#### Input records

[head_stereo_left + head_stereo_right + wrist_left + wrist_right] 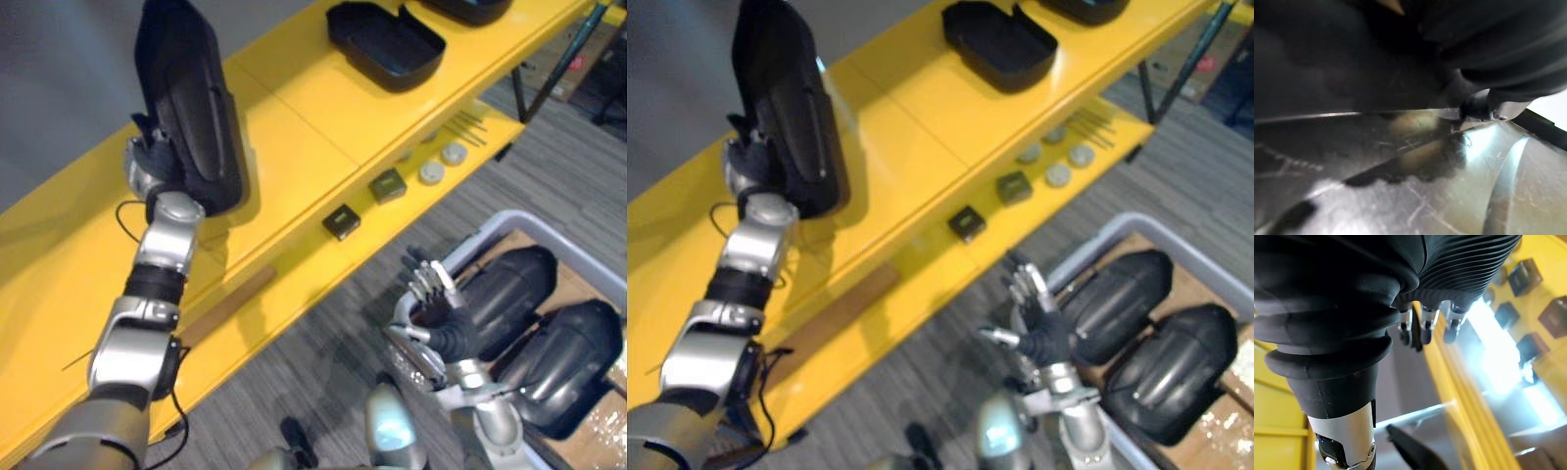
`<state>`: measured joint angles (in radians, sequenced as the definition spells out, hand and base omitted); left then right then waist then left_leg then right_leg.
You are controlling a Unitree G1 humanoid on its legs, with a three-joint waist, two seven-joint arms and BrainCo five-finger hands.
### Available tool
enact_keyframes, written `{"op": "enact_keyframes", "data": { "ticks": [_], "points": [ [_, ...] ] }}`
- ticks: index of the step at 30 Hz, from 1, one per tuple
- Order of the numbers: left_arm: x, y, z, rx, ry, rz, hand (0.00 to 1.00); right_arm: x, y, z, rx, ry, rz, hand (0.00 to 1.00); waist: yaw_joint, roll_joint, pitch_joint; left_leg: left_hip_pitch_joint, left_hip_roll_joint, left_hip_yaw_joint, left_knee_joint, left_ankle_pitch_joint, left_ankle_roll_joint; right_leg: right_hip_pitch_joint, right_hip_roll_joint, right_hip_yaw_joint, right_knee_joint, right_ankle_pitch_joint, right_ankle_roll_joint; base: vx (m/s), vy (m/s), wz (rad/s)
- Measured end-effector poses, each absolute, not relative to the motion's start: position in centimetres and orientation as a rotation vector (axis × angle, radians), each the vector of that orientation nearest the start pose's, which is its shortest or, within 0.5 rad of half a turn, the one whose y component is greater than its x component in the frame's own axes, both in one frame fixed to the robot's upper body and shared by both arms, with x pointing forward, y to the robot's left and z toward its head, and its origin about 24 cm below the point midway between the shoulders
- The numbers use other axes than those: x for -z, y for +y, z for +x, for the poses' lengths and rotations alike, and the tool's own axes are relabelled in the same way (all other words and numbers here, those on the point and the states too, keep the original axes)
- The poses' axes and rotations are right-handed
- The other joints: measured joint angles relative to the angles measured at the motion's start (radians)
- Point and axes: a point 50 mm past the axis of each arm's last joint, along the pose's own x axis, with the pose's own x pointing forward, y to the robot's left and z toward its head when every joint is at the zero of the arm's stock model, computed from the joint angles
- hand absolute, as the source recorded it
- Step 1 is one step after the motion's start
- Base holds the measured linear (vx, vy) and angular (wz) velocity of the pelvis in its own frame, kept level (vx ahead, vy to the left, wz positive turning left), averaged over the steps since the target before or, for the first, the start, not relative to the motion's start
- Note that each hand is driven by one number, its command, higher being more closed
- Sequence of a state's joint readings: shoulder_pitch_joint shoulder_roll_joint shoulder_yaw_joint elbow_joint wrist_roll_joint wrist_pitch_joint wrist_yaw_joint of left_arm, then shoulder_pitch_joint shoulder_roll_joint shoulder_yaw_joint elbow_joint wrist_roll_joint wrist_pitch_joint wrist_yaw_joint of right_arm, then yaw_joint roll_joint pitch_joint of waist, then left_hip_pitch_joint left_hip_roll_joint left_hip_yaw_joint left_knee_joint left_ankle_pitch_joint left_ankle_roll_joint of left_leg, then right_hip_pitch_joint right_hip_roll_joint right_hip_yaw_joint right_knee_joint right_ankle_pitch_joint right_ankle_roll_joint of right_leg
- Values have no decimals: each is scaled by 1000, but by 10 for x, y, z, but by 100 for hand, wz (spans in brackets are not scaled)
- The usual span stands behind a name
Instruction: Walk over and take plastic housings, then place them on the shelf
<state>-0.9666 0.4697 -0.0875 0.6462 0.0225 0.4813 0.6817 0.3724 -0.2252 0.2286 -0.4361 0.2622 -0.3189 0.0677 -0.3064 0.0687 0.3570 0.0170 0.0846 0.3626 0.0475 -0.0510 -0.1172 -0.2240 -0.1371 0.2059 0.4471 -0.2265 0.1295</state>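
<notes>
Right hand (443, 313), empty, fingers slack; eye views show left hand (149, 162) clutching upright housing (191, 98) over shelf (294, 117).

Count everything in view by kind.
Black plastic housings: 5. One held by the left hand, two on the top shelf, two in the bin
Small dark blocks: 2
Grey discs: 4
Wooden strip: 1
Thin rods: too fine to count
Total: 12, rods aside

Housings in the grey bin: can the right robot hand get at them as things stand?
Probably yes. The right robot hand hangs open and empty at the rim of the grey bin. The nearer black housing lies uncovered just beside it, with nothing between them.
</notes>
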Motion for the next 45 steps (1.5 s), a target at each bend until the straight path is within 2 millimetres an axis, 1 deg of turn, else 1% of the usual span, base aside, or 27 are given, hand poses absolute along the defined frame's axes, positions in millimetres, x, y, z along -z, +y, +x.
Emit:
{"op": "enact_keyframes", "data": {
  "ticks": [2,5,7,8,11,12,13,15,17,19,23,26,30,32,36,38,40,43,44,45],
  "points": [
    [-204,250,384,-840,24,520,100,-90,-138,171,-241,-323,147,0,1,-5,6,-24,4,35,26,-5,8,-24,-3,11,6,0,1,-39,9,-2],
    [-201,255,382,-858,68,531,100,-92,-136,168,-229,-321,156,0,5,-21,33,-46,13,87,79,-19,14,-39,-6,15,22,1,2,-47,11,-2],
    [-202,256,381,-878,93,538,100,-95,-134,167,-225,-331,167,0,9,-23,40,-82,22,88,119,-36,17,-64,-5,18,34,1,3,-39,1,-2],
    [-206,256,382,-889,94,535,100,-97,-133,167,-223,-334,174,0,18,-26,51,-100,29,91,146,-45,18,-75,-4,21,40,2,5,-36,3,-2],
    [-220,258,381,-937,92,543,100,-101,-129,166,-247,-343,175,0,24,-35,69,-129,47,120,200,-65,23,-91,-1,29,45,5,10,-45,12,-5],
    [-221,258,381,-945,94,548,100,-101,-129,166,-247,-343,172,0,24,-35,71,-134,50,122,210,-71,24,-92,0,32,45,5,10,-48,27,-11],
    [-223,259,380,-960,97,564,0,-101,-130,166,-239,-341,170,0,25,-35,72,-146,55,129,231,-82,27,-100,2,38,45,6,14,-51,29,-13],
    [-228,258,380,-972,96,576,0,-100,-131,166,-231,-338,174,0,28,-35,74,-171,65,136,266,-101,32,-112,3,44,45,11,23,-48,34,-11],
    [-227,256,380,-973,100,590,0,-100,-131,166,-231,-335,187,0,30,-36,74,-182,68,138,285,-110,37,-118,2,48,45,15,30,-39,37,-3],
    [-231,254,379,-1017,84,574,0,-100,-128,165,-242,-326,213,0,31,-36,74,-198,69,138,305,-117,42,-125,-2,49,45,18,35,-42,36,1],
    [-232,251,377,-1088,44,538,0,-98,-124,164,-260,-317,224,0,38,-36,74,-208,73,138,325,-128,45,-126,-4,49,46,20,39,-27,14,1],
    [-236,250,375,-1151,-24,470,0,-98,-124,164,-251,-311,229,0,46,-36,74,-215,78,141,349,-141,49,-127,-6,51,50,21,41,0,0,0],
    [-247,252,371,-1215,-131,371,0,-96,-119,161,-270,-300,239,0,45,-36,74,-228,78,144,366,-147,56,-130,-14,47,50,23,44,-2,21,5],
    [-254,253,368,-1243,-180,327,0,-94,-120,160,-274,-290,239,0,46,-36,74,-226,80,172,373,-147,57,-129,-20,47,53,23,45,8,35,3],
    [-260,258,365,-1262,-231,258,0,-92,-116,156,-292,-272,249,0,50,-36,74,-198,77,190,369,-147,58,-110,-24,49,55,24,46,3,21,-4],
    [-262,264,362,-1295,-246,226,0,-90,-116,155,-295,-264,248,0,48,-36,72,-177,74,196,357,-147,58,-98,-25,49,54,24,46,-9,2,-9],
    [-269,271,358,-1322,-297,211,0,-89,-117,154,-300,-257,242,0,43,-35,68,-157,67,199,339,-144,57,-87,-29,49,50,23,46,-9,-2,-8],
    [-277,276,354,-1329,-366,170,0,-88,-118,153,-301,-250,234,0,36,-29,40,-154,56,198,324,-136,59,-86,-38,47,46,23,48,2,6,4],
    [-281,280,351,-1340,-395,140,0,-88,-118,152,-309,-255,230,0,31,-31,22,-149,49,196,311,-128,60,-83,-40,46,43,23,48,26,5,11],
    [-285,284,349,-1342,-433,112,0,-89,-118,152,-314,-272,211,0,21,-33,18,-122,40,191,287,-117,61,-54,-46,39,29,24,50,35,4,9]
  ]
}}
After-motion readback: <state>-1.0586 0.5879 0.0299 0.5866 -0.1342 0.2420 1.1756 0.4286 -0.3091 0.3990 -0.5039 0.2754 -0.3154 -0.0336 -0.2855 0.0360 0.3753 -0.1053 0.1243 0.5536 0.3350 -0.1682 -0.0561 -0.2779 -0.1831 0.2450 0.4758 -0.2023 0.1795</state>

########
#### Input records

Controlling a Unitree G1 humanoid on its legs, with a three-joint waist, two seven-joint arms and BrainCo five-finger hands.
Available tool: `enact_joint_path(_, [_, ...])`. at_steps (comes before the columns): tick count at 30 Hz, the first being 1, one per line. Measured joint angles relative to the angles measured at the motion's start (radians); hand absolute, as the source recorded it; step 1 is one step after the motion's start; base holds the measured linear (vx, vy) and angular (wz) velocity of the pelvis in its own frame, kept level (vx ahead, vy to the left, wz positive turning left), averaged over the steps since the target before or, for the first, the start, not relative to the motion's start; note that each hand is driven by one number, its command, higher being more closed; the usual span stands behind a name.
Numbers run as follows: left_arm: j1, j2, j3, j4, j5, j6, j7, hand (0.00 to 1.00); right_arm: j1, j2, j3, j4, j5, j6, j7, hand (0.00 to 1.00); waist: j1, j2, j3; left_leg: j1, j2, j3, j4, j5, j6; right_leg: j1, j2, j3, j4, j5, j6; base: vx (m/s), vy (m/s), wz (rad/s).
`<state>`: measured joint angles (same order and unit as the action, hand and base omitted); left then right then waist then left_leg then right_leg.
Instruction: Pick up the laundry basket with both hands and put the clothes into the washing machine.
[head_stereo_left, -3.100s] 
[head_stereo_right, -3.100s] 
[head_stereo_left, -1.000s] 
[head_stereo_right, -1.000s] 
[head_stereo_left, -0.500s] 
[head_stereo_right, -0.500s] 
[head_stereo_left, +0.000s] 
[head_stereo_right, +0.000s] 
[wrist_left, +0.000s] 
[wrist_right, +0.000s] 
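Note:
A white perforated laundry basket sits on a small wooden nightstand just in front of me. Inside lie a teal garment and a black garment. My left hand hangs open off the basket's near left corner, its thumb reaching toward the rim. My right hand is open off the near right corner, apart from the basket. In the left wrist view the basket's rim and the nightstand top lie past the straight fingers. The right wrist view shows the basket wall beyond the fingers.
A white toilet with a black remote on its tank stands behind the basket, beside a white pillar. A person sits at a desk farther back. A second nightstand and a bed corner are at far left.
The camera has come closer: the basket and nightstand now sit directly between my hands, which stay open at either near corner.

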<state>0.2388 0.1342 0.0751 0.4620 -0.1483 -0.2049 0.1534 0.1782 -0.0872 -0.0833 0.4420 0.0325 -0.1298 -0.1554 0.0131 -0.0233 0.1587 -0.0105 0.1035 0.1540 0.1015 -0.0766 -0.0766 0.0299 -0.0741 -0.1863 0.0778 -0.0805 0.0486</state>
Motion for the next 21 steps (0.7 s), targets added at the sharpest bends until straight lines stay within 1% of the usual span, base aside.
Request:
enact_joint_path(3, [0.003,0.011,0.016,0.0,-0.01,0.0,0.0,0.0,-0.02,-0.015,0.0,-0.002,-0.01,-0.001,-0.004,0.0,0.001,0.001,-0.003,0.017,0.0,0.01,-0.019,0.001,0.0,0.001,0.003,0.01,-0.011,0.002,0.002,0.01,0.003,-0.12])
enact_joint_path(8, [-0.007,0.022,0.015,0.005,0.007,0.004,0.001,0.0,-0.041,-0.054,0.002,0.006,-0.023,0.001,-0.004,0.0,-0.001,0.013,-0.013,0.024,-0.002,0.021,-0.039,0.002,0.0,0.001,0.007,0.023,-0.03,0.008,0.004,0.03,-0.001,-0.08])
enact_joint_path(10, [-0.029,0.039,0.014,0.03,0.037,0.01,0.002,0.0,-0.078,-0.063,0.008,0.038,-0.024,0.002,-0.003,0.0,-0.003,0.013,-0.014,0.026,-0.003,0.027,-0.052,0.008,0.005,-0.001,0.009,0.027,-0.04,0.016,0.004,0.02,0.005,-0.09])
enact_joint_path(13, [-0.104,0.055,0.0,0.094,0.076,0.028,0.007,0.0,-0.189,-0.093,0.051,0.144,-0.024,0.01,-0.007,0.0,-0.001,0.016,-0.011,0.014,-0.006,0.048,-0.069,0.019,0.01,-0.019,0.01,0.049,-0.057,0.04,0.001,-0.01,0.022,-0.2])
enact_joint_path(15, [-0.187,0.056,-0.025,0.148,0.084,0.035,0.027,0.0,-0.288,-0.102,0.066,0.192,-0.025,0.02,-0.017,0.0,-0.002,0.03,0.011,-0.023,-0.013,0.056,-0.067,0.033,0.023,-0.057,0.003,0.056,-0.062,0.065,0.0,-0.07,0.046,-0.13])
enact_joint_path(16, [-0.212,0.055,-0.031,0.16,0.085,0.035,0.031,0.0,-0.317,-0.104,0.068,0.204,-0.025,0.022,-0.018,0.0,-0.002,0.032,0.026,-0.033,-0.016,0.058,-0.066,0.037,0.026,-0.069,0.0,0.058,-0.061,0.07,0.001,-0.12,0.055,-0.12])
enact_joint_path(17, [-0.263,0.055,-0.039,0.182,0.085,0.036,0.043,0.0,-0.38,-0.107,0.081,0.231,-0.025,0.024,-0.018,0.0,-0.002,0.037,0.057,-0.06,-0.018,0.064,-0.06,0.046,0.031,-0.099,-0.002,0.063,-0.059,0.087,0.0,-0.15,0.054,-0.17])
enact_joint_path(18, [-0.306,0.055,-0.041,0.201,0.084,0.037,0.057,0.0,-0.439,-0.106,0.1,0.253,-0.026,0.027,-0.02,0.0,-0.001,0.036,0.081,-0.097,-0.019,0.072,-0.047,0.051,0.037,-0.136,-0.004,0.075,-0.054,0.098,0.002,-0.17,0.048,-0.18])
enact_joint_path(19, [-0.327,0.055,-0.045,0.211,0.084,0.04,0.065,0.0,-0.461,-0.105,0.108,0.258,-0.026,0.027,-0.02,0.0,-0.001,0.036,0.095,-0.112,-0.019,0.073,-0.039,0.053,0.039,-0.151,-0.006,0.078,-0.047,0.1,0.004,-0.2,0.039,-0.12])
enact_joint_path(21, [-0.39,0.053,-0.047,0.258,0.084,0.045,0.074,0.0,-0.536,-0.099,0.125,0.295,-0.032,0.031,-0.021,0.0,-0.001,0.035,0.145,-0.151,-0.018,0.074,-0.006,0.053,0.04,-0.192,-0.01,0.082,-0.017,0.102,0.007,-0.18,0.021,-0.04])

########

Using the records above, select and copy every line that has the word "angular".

• _Response_:
- Base holds the measured linear (vx, vy) and angular (wz) velocity of the pelvis in its own frame, kept level (vx ahead, vy to the left, wz positive turning left), averaged over the steps since the target before or, for the first, the start, not relative to the motion's start
Available tool: `enact_joint_path(_, [_, ...])`. at_steps (comes before the columns): tick count at 30 Hz, the first being 1, one per line. Measured joint angles relative to the angles measured at the motion's start (radians); hand absolute, as the source recorded it; step 1 is one step after the motion's start; base holds the measured linear (vx, vy) and angular (wz) velocity of the pelvis in its own frame, kept level (vx ahead, vy to the left, wz positive turning left), averaged over the steps since the target before or, for the first, the start, not relative to the motion's start; note that each hand is driven by one number, its command, higher being more closed; the usual span stands behind a name.

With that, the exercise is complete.